### WHAT THIS TASK INVOLVES
Copy the lines below exactly. No picture goes into the copy.
+++
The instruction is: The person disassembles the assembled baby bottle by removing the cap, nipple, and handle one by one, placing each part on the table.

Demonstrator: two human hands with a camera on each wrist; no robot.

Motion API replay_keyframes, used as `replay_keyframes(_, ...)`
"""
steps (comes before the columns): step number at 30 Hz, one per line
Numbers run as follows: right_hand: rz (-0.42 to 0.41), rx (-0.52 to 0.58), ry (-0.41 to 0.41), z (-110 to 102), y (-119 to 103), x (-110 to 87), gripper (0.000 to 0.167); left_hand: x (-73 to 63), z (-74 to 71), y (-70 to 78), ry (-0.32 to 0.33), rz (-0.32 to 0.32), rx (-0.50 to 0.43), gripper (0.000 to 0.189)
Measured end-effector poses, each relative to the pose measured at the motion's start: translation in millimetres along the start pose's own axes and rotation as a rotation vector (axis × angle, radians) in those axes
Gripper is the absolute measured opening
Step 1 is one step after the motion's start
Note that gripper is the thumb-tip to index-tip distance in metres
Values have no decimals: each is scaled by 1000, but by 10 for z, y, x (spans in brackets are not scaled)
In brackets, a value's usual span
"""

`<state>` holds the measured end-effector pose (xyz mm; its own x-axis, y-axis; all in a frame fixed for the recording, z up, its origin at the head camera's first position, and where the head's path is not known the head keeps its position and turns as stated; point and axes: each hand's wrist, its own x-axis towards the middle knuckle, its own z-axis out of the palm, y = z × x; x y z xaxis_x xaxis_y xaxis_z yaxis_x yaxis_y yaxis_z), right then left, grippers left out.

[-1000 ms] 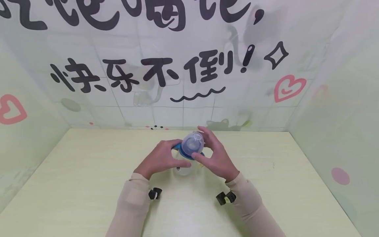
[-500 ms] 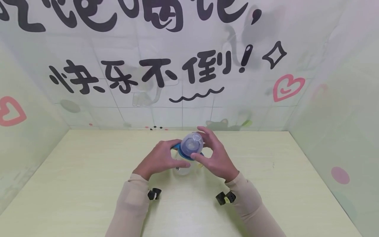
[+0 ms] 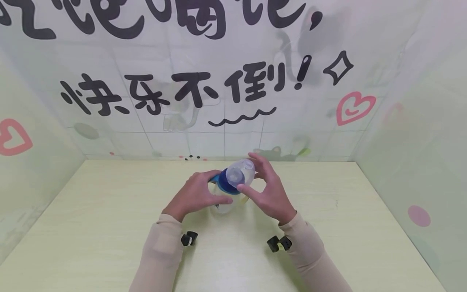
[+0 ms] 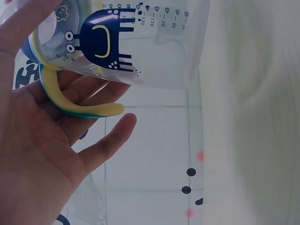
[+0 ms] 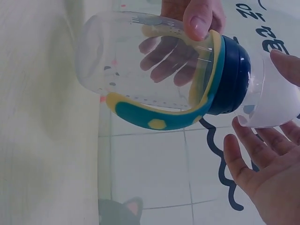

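Observation:
A clear baby bottle [image 5: 93, 58] with a dark blue collar [image 5: 236, 77] stands tilted slightly in the head view. Its teal and yellow handles [image 5: 157, 123] curve down beside the body, and a navy crab print [image 4: 103, 40] marks its side. My left hand [image 3: 197, 194] grips the bottle near the collar, with thumb and fingers on opposite sides. Between the thumb and fingers of my right hand [image 3: 271, 196] is the translucent cap [image 3: 248, 168], tipped to the right and lifted off the collar. A translucent teat [image 3: 235, 176] shows beside it.
A pale wood-grain tabletop [image 3: 109, 243] lies beneath both hands. Behind it rises a printed back wall [image 3: 204, 142] with black lettering, and a side wall [image 3: 412, 170] stands on the right. A small black device [image 3: 279, 244] sits at each wrist.
The cap has moved from over the collar up and to the right with my right hand, exposing more of the collar and teat. My left hand has barely shifted.

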<state>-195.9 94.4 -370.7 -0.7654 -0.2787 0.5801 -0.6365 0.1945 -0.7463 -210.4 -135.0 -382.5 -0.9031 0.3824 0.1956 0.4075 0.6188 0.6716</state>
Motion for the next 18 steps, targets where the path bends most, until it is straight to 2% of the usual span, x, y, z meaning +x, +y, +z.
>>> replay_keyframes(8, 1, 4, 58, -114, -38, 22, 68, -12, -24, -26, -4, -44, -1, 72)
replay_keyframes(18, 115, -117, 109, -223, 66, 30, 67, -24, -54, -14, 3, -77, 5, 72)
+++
### RESPONSE
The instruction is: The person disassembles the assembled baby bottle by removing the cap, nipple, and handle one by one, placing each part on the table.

Demonstrator: two human hands with a camera on each wrist; no robot.

Motion API replay_keyframes, used as `replay_keyframes(_, ...)`
"""
steps (comes before the columns): step number at 30 Hz, one per line
Numbers run as follows: right_hand: rz (-0.42 to 0.41), rx (-0.52 to 0.58), ry (-0.41 to 0.41), z (-110 to 102), y (-119 to 103), x (-110 to 87), gripper (0.000 to 0.167); left_hand: x (-73 to 63), z (-74 to 71), y (-70 to 78), ry (-0.32 to 0.33), rz (-0.32 to 0.32), rx (-0.50 to 0.43), gripper (0.000 to 0.189)
Measured end-effector poses, each relative to the pose measured at the motion's start: translation in millimetres along the start pose's own axes and rotation as a rotation vector (axis × angle, radians) in those axes
Gripper is the absolute measured opening
Step 1 is one step after the motion's start
Note that gripper is the thumb-tip to index-tip distance in metres
Values have no decimals: each is scaled by 1000, but by 10 for z, y, x (spans in brackets are not scaled)
In brackets, a value's usual span
"""

`<state>` holds the measured end-effector pose (xyz mm; its own x-axis, y-axis; all in a frame fixed for the recording, z up, its origin at the head camera's first position, and where the head's path is not known the head keeps its position and turns as stated; point and axes: each hand's wrist, its own x-axis towards the middle knuckle, its own z-axis out of the palm, y = z × x; x y z xaxis_x xaxis_y xaxis_z yaxis_x yaxis_y yaxis_z), right then left, grippers left out.

[-1000 ms] 
[-500 ms] 
[+0 ms] 
[+0 ms] 
[+0 ms] 

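Observation:
A clear baby bottle [image 5: 93, 58] with a dark blue collar [image 5: 236, 77] stands tilted slightly in the head view. Its teal and yellow handles [image 5: 157, 123] curve down beside the body, and a navy crab print [image 4: 103, 40] marks its side. My left hand [image 3: 197, 194] grips the bottle near the collar, with thumb and fingers on opposite sides. Between the thumb and fingers of my right hand [image 3: 271, 196] is the translucent cap [image 3: 248, 168], tipped to the right and lifted off the collar. A translucent teat [image 3: 235, 176] shows beside it.
A pale wood-grain tabletop [image 3: 109, 243] lies beneath both hands. Behind it rises a printed back wall [image 3: 204, 142] with black lettering, and a side wall [image 3: 412, 170] stands on the right. A small black device [image 3: 279, 244] sits at each wrist.
The cap has moved from over the collar up and to the right with my right hand, exposing more of the collar and teat. My left hand has barely shifted.
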
<state>-195.9 94.4 -370.7 -0.7654 -0.2787 0.5801 -0.6365 0.1945 -0.7463 -210.4 -135.0 -382.5 -0.9031 0.3824 0.1956 0.4075 0.6188 0.6716</state>
Motion for the next 18 steps, targets where the path bends most, until it is straight to 2% of the usual span, x, y, z meaning +x, +y, +z.
>>> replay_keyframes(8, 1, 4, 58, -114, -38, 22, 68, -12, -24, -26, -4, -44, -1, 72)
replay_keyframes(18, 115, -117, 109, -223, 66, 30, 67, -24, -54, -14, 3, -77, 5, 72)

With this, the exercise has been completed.